**TRY IT**.
The whole listing below is to be copied exactly, with every picture left out.

**DATASET EXCERPT**.
-- Opening Marker --

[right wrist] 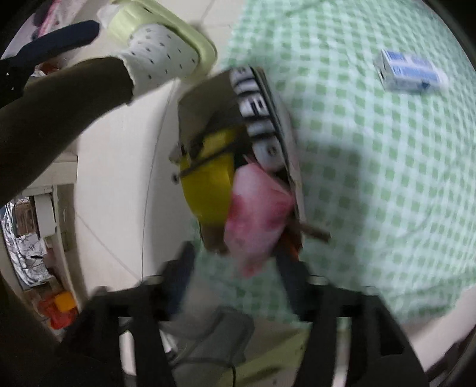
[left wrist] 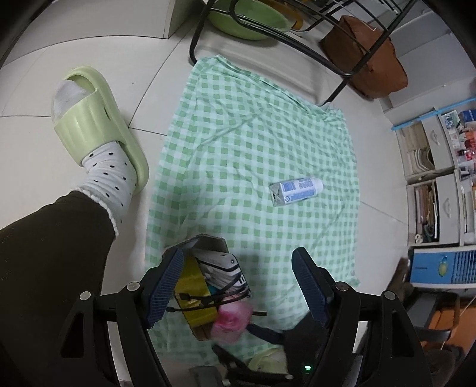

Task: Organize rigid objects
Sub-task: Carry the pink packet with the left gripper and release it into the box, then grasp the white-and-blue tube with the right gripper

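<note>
A green checked cloth [left wrist: 253, 134] is spread on the tiled floor. On it lies a blue-and-white carton [left wrist: 296, 190] [right wrist: 410, 73], apart from both grippers. A cardboard box [left wrist: 208, 241] [right wrist: 202, 101] at the cloth's near left edge holds a yellow tape roll [left wrist: 195, 294] [right wrist: 208, 190], a black-and-white object [left wrist: 226, 268] [right wrist: 258, 110], a black cable and a pink object [left wrist: 232, 323] [right wrist: 258, 214]. My left gripper [left wrist: 237, 253] hangs open over the box, its left finger beside the roll. My right gripper [right wrist: 235, 251] is blurred, its fingers spread, with the pink object at its tips.
A person's foot in a dotted sock and pale green slipper [left wrist: 98, 134] stands left of the cloth. A black metal frame [left wrist: 342, 71], a green basin [left wrist: 250, 23] and a brown bag [left wrist: 366, 59] lie beyond it. Drawer units [left wrist: 440, 178] line the right side.
</note>
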The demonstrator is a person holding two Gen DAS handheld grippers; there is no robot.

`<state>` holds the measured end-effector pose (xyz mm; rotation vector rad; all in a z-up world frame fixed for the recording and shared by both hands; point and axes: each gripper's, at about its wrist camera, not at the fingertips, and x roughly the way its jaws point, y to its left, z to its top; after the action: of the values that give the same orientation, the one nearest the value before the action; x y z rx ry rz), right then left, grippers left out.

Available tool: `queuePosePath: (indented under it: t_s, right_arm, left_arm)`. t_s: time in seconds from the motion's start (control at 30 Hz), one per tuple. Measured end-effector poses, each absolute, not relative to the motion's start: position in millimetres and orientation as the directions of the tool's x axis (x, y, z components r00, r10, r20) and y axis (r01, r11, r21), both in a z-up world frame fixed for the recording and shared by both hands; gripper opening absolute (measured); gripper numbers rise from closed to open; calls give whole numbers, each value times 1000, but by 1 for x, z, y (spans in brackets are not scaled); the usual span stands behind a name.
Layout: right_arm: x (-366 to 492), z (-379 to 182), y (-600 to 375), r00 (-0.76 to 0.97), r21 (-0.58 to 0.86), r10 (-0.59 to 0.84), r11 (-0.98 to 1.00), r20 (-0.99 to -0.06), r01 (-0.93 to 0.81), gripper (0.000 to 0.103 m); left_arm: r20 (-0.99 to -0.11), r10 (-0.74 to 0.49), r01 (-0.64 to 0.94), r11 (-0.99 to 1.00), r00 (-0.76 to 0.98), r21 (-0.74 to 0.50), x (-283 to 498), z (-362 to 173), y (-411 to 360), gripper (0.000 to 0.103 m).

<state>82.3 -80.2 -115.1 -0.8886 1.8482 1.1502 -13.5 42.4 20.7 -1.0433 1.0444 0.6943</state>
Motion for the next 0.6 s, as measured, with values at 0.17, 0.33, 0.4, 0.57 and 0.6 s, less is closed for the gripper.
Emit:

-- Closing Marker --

**SOLVED EXERCISE**.
[right wrist] 
[left wrist] 

Task: Organize rigid objects
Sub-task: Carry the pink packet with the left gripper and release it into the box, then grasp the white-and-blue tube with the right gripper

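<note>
A green checked cloth [left wrist: 253, 134] is spread on the tiled floor. On it lies a blue-and-white carton [left wrist: 296, 190] [right wrist: 410, 73], apart from both grippers. A cardboard box [left wrist: 208, 241] [right wrist: 202, 101] at the cloth's near left edge holds a yellow tape roll [left wrist: 195, 294] [right wrist: 208, 190], a black-and-white object [left wrist: 226, 268] [right wrist: 258, 110], a black cable and a pink object [left wrist: 232, 323] [right wrist: 258, 214]. My left gripper [left wrist: 237, 253] hangs open over the box, its left finger beside the roll. My right gripper [right wrist: 235, 251] is blurred, its fingers spread, with the pink object at its tips.
A person's foot in a dotted sock and pale green slipper [left wrist: 98, 134] stands left of the cloth. A black metal frame [left wrist: 342, 71], a green basin [left wrist: 250, 23] and a brown bag [left wrist: 366, 59] lie beyond it. Drawer units [left wrist: 440, 178] line the right side.
</note>
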The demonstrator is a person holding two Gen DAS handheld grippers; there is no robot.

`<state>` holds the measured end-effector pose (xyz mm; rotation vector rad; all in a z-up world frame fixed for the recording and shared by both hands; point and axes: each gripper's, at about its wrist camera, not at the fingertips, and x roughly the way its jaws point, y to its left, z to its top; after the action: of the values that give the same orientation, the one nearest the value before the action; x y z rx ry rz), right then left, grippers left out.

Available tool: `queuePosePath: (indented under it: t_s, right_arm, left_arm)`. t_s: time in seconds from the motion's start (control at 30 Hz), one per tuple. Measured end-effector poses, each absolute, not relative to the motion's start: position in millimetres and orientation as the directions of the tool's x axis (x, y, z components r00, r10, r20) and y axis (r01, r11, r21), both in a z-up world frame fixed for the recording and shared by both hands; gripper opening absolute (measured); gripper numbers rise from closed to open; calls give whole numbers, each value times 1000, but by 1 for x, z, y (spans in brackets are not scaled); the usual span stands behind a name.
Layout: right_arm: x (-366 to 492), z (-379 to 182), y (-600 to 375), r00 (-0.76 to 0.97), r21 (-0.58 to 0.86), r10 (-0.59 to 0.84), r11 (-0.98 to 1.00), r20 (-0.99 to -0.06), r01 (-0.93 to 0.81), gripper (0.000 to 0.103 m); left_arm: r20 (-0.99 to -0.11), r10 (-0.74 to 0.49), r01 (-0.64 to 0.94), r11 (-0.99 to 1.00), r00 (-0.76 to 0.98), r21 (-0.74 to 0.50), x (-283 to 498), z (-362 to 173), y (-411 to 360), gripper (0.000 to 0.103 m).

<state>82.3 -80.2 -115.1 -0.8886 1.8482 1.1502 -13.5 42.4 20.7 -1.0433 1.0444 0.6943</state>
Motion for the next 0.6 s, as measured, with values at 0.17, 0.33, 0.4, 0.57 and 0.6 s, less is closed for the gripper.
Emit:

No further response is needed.